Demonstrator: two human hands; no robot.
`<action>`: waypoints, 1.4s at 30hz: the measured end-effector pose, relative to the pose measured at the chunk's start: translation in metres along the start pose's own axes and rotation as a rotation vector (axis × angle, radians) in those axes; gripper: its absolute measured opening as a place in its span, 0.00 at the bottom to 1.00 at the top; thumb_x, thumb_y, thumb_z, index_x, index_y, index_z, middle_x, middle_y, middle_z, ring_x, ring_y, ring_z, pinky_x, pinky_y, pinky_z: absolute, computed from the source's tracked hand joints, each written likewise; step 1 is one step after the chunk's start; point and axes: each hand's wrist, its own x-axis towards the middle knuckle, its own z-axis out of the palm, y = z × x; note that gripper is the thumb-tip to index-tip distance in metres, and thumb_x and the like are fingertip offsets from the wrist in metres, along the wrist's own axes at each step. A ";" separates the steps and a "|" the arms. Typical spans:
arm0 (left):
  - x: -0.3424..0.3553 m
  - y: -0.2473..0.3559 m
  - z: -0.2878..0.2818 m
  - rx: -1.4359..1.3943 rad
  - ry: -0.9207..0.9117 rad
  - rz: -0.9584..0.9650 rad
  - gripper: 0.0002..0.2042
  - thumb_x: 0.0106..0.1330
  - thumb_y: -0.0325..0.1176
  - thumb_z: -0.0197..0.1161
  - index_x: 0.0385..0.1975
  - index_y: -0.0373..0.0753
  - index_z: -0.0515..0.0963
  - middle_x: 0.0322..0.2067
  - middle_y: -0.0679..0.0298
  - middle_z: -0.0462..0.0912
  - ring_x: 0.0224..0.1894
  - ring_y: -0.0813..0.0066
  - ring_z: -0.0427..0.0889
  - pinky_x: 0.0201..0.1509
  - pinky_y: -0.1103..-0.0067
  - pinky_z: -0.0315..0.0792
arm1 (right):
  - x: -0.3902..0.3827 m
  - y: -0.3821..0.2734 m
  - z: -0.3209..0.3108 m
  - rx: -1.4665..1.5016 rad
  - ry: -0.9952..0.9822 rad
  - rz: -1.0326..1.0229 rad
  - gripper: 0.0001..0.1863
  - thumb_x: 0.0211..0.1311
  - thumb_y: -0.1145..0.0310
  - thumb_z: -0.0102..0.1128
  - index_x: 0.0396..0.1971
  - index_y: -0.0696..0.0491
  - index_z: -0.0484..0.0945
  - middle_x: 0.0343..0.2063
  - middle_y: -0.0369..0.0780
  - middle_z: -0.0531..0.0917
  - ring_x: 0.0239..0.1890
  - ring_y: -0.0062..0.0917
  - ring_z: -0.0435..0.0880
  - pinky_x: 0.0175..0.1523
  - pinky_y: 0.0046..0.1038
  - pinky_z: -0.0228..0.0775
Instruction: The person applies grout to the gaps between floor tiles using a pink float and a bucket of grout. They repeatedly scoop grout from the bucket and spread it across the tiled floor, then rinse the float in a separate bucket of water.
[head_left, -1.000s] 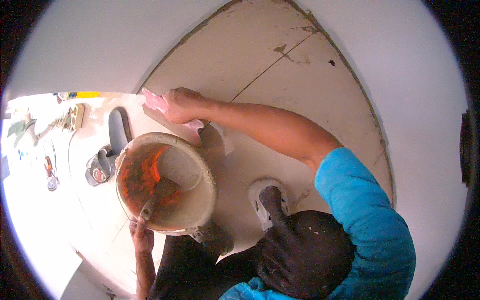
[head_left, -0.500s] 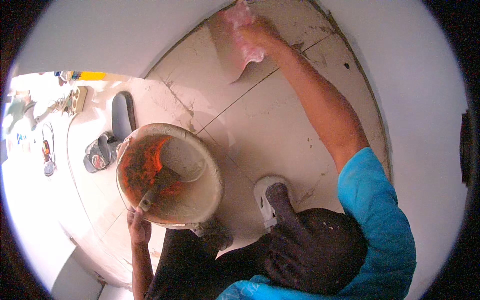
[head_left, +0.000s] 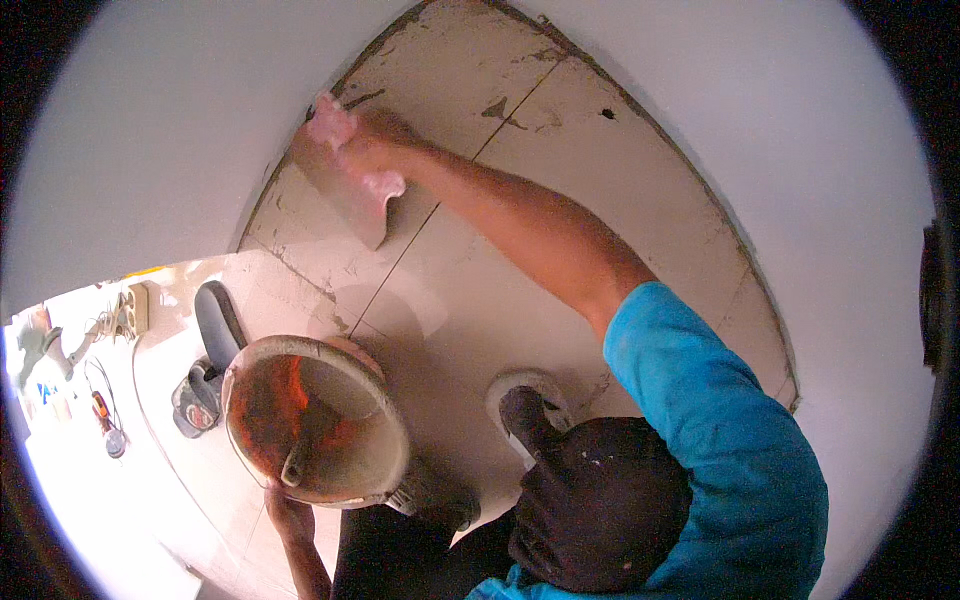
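Observation:
My right hand (head_left: pixel 372 145), fingers closed, grips the pink back of a wide, flat scraper (head_left: pixel 340 190). The tool's thin, dull blade lies against or just above the tiled floor beside the left wall; exact contact is hard to see. Down at lower left, my left hand (head_left: pixel 288 508) pinches the near rim of a tilted bucket (head_left: pixel 385 440). The bucket is crusted pale outside, with orange and grey inside. A tool with a pale handle (head_left: pixel 292 465) leans in it, its end close to my left fingers; its lower part is in shadow.
Dark sandals (head_left: pixel 220 325) lie left of the bucket. Beyond them are a power strip (head_left: pixel 136 308), cables and an orange-handled tool (head_left: pixel 100 408). White walls (head_left: pixel 780 180) close in on both sides. My shod foot (head_left: pixel 525 410) stands on the smeared tiles.
My right hand and the scraper have swept left and nearer, from the far floor toward the left wall. The view has shifted too. My left hand still holds the bucket's rim.

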 end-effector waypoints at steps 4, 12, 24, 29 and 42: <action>0.006 0.000 0.010 -0.013 -0.046 0.010 0.25 0.71 0.46 0.49 0.58 0.30 0.66 0.56 0.55 0.73 0.59 0.62 0.71 0.64 0.65 0.62 | 0.057 0.107 -0.061 0.059 -0.146 0.195 0.21 0.45 0.59 0.63 0.35 0.62 0.80 0.31 0.49 0.84 0.30 0.36 0.85 0.35 0.36 0.77; 0.000 -0.004 -0.017 0.091 0.005 -0.002 0.27 0.70 0.48 0.49 0.60 0.32 0.64 0.58 0.55 0.71 0.61 0.62 0.68 0.66 0.65 0.59 | 0.087 0.139 -0.150 0.308 0.110 0.351 0.09 0.55 0.67 0.57 0.31 0.57 0.80 0.26 0.43 0.84 0.26 0.31 0.84 0.31 0.36 0.76; -0.003 0.000 -0.007 0.090 -0.081 0.035 0.27 0.70 0.48 0.46 0.62 0.33 0.63 0.60 0.55 0.69 0.63 0.59 0.66 0.68 0.63 0.55 | 0.083 0.045 -0.128 -0.899 0.200 0.096 0.15 0.44 0.65 0.65 0.35 0.51 0.82 0.32 0.44 0.83 0.36 0.38 0.83 0.42 0.40 0.73; -0.008 0.007 0.021 0.221 0.118 -0.033 0.27 0.70 0.48 0.46 0.62 0.33 0.63 0.60 0.55 0.69 0.62 0.59 0.66 0.67 0.63 0.57 | 0.103 0.046 -0.151 -0.868 0.190 0.134 0.15 0.45 0.66 0.65 0.36 0.50 0.82 0.33 0.43 0.83 0.37 0.37 0.82 0.43 0.40 0.73; -0.007 -0.011 -0.038 0.216 0.063 -0.059 0.28 0.69 0.50 0.47 0.61 0.34 0.63 0.60 0.55 0.68 0.63 0.60 0.65 0.68 0.63 0.53 | 0.023 0.075 -0.238 -0.876 0.013 -0.032 0.15 0.46 0.68 0.64 0.38 0.48 0.82 0.36 0.42 0.83 0.39 0.36 0.82 0.45 0.40 0.72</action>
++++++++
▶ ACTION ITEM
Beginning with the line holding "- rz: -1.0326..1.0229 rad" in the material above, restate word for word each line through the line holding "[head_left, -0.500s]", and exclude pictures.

▶ RESPONSE TO THE TASK
  - rz: -1.0326..1.0229 rad
  - gripper: 0.0001..0.1863
  - thumb_x: 0.0211..0.1311
  - thumb_y: -0.1145..0.0310
  - thumb_z: -0.0102..0.1128
  - index_x: 0.0396..0.1971
  - index_y: -0.0696..0.0491
  - index_z: -0.0484..0.0945
  - middle_x: 0.0343..0.2063
  - middle_y: -0.0369..0.0780
  - middle_z: -0.0531..0.0917
  - ring_x: 0.0239..0.1890
  - ring_y: -0.0062..0.0917
  - ring_z: -0.0435..0.0880
  - pinky_x: 0.0175..0.1523
  - pinky_y: 0.0046..0.1038
  - pinky_z: -0.0228..0.0775
Instruction: The person applies grout to the gaps between floor tiles using a pink float and a bucket of grout. They repeatedly scoop grout from the bucket and spread it across the tiled floor, then rinse the float in a separate bucket of water.
[head_left, -1.000s] 
[head_left, -0.500s] 

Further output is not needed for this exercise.